= Exercise objective =
Every line in the listing below from the one with "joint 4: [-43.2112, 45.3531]" through the one with "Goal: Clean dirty" is to be reproduced exactly, both ends included; leave out the rest.

= Data provided =
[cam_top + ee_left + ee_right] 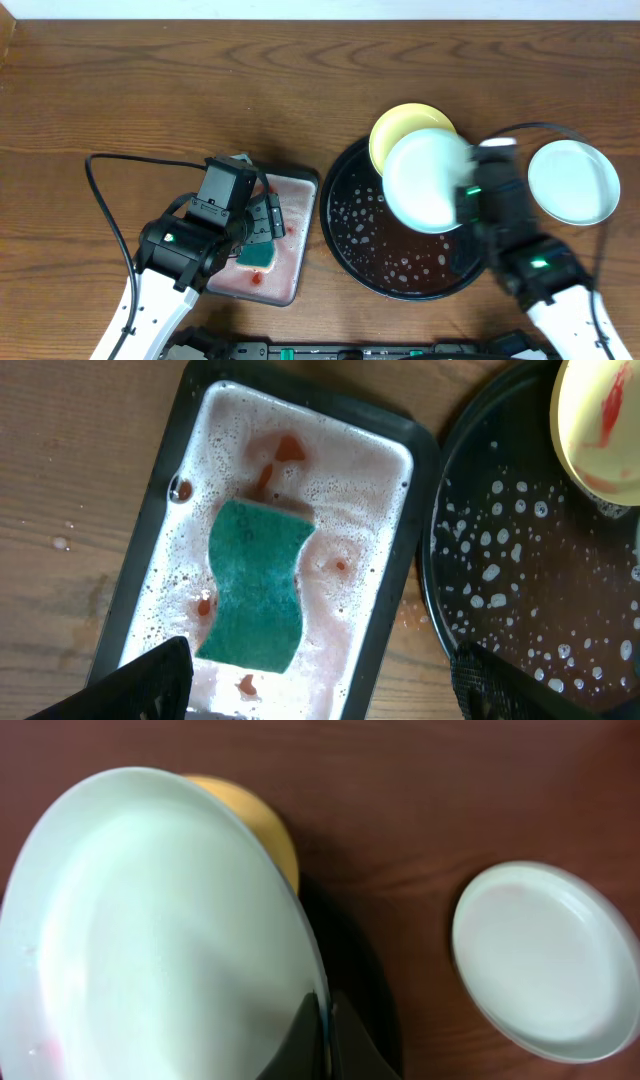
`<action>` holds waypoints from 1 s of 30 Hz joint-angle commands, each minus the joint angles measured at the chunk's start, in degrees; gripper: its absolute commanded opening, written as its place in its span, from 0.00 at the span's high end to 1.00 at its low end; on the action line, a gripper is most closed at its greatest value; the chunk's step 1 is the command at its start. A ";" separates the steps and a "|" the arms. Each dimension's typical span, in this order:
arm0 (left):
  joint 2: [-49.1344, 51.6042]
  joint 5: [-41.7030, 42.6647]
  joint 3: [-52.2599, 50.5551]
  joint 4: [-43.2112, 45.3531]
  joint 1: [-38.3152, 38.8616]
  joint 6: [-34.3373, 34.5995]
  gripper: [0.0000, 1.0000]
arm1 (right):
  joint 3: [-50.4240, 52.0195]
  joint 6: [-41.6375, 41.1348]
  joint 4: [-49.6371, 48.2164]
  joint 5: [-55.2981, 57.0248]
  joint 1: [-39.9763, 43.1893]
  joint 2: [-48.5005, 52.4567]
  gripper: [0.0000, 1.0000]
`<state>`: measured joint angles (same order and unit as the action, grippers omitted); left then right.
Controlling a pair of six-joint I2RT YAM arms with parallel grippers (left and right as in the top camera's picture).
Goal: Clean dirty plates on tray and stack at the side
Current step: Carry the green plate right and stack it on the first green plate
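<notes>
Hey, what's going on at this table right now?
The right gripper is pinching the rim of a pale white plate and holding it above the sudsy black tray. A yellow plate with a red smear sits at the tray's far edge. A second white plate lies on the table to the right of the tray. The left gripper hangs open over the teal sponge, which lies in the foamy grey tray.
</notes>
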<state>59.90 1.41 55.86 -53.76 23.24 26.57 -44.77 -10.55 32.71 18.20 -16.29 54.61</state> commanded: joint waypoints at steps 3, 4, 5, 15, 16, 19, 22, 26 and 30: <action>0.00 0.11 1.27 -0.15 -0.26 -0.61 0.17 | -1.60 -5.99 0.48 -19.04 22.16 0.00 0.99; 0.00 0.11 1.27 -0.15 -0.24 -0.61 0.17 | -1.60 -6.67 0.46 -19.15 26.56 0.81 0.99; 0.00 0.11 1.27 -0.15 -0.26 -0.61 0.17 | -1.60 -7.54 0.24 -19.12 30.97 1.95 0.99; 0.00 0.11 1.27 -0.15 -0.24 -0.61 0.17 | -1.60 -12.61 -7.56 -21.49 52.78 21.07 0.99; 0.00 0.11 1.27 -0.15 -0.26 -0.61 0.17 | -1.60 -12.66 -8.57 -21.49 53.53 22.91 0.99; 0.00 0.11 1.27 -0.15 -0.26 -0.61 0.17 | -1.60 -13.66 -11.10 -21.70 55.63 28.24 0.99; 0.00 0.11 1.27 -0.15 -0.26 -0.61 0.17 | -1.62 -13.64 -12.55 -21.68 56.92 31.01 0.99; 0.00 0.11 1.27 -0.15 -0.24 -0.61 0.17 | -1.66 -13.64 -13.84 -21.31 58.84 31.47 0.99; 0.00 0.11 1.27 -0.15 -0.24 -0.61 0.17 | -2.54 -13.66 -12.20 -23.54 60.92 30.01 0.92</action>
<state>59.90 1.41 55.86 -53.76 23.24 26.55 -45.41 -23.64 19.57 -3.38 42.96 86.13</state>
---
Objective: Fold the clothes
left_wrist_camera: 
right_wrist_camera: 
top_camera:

= Output for this exercise =
  joint 4: [-43.2112, 45.3531]
  joint 1: [-38.3152, 38.8616]
  joint 6: [-34.3373, 34.5995]
  gripper: [0.0000, 1.0000]
arm1 (right):
  joint 3: [-50.4240, 52.0195]
  joint 6: [-41.6375, 41.1348]
  joint 4: [-49.6371, 48.2164]
  joint 5: [-55.2981, 57.0248]
  joint 1: [-39.9763, 43.1893]
  joint 2: [-48.5005, 52.4567]
  gripper: [0.0000, 1.0000]
`<state>`: measured joint angles (same order and unit as the action, grippers omitted); left then right.
Controlling a pair of six-joint I2RT YAM arms with parallel grippers (left and right as in the top camera's picture).
Goal: Clean dirty plates on tray and stack at the side

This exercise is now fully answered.